Мораль с точки зрения участника политики и с точки зрения ее зрителя
В отличие от этого мы же говорим об определенной точке зрения определенных общественных групп, задающей направленность их делу, которое, поскольку только благодаря ему человечество сегодня, в данной исторической ситуации может испытывать свободу, является делом человечества. В этом и только в этом смысле можно говорить об универсальности сформулированного нами морально-политического императива — конкретной и исторической универсальности осуществляемого дела.
Однако вернемся к противоречиям политической морали. Без помощи теории понятно, что злую силу можно только осилить, т. е. совершить над ней насилие. Конечно, не обязательно и не всегда в форме физической репрессии, но непременно — принуждая «свободную волю» злодея к тому, что она, будучи предоставлена самой себе, не сделает собственным определением. А это и есть общее понятие насилия, лишь частной формой которого является физическое принуждение.

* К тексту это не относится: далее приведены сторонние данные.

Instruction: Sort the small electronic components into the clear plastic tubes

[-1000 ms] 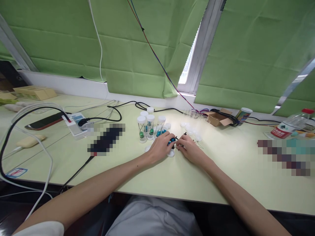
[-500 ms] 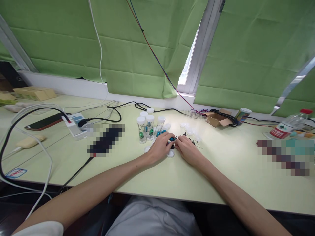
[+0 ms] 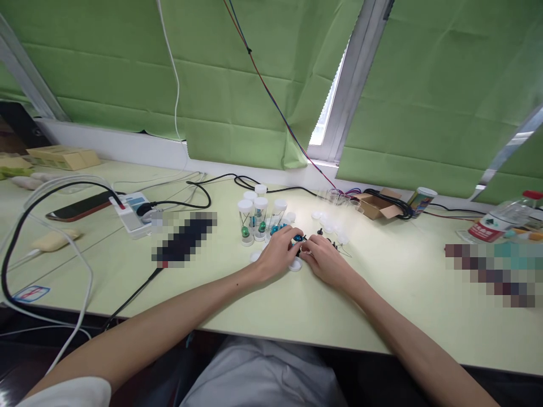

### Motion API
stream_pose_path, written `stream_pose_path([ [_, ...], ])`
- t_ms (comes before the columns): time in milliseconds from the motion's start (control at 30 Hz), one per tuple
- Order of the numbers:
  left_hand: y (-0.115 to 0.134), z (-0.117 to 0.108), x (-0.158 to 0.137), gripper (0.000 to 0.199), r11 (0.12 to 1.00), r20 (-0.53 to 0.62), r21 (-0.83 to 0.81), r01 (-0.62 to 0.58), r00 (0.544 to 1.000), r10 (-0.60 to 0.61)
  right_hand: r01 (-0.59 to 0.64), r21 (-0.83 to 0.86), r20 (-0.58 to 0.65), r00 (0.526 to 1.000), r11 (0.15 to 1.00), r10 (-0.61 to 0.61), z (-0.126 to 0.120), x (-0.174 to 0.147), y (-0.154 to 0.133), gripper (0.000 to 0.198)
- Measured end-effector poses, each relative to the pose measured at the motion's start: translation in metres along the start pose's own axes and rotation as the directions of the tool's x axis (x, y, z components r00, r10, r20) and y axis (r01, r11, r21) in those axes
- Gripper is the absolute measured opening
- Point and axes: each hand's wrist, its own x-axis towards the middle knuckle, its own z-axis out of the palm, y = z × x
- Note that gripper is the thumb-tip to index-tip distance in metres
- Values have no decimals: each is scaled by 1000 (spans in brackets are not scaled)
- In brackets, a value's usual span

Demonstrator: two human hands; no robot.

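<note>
Near the middle of the table my left hand (image 3: 276, 255) is closed on a small shiny blue ball-shaped part (image 3: 298, 238) with dark bits on it. My right hand (image 3: 330, 260) meets it from the right, fingertips pinched together at the part's side; what they grip is too small to make out. Just below the fingers lies a white round cap (image 3: 295, 264). Several clear tubes with white caps (image 3: 245, 217) stand left of the hands, with green and blue balls and thin metal wires inside. Small black pieces (image 3: 320, 231) lie beyond my right hand.
Loose white caps (image 3: 339, 226) lie behind my right hand, with clear cups (image 3: 335, 196) farther back. An opened cardboard box (image 3: 375, 204), a patterned can (image 3: 422, 200) and a water bottle (image 3: 492, 222) stand rightward. At left are a power strip (image 3: 132, 217), cables and a phone (image 3: 78, 207).
The view has shifted slightly, so the whole scene sits a little farther right. Both hands stay together at the blue part, with only slight finger movement.
</note>
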Motion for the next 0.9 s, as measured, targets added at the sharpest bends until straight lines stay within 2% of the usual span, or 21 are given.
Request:
stream_pose_path([
  [300, 0, 1, 0, 16, 1000, -9, -8, -10, 1000, 10, 3, -38, 0, 1000, 999, -3, 3, 0, 1, 20],
  [533, -1, 1, 0, 17, 1000, -12, -10, -7, 1000, 7, -13, -28, 18, 1000, 1000, 14, -1, 0, -1, 19],
  [733, -1, 1, 0, 17, 1000, -15, -22, -2, 1000, 2, 1, 19, 18, 1000, 1000, -1, -5, -2, -2, 7],
  [900, 0, 0, 0, 15, 1000, -6, -27, -7, 1000, 7, 10, -15, 32, 999, 1000, -9, -1, -2, 0, 15],
])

С точки зрения морали великий парадокс насилия состоит в том, что оно снимает принуждение с одних лишь ценой принуждения других. Сколь бы ни было весомо историческое или этическое оправдание такого действия, оно всегда остается в разительном несоответствии тем целям всеобщего равенства и свободы, которые его вдохновляли. Можно, по-гегелевски, оправдать «прогрессивное» насилие его «поднимающими историю» результатами. Но такое оправдание равносильно упразднению «точки зрения» морали как более низкой по сравнению с «точкой зрения» Абсолютного духа. Иными словами, оно равносильно утверждению невозможности морального отношения к «ходу истории» и к «большой политике» как ее общей форме.
Вряд ли этот гегелевский ход мысли может считаться приемлемым после ужасов 33 века (и в преддверии ужасов века xxi). Необходимо сохранить перспективу морали, не отказываясь от нее в пользу (гегелевской) «нравственности». Ход истории должен быть судим! Но в таком случае зло освободительного насилия останется злом, не сублимированным в «момент» продвижения к торжеству добра (которого к тому же в полном и окончательном виде не будет никогда). Зло должно быть понято и оценено как таковое именно теми, кто все же решается его творить во имя добра. В противном случае господство несвободы может стать, действительно, тотальным. Как определить допустимую и необходимую меру зла? Как нейтрализовать обратное действие зла на тех, кто решается на него ради добра? Что позволяет взять себе право творить зло, когда — по Шмитту — «приостанавливается действие всего существующего порядка», анонимно, «объективно» и принудительно устанавливающего допустимые меры добра и зла? Наконец, как искупить совершенное, пусть ради добрых целей, зло, ибо, если мы остаемся на позиции морали и не берем индульгенцию гегелевской «нравственности», даже достигнутые цели не могут заменить личного искупления и очищения от зла? Это и есть те «проклятые» вопросы, которые делают насилие ключевой проблемой теории морали вообще и ее связи с политикой — в особенности.